Brandon McCarthy – McCarthy has alternated between being fantastic and injured all season long. He's a free agent after the season, so the A's almost certain to trade him as soon as he is healthy enough. Some lucky team is going to get an injury-prone pitcher that could beef up their rotation and also their follower count on Twitter.
Joe Blanton – If you can stomach all the home runs he allows and the remainder of his $10.5 million salary, Blanton can come and eat some inning for a contender near you. Also
Joe Saunders – Saunders was having another nice season, but was still set up to be expendable to the D'Backs regardless of what their record was thanks to their treasure trove of young pitching talent. Alas, he had to go and land himself on the disabled list with a bum shoulder. He should return shortly after the All-Star break, so he has time to re-establish his value, not that anyone has ever gotten all hot and bothered about the idea of acquiring Joe Saunders.

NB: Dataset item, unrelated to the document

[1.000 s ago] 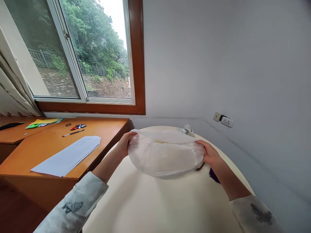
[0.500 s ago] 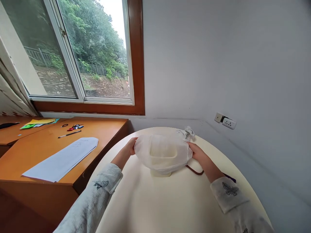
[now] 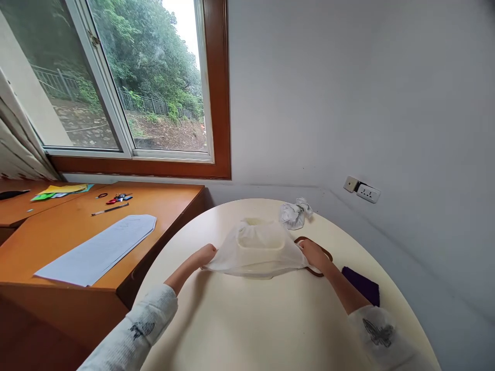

Something is better than nothing
Jonathan Sanchez – Did you know he threw a no-hitter once? That is probably something Royals GM Dayton Moore will mention quite a bit while trying to distract other GMs from Sanchez's 6.75 ERA.
Bartolo Colon – Those stem cells are a wonderful thing since they have allowed Colon to somehow remain a steady if unspectacular starter. He won't dominate or routinely go deep into games, but he will throw a whole lot of strikes.
Kevin Millwood – Millwood has found the fountain of youth in Seattle and comes with the added bonus of a dirt cheap salary.
Randy Wolf – Wolf looks he might be nearing the end of the road, but with Milwaukee going nowhere and his contract set to expire, he could find his way into the very back, like the waaaaaaaaay back, of a contender's rotation.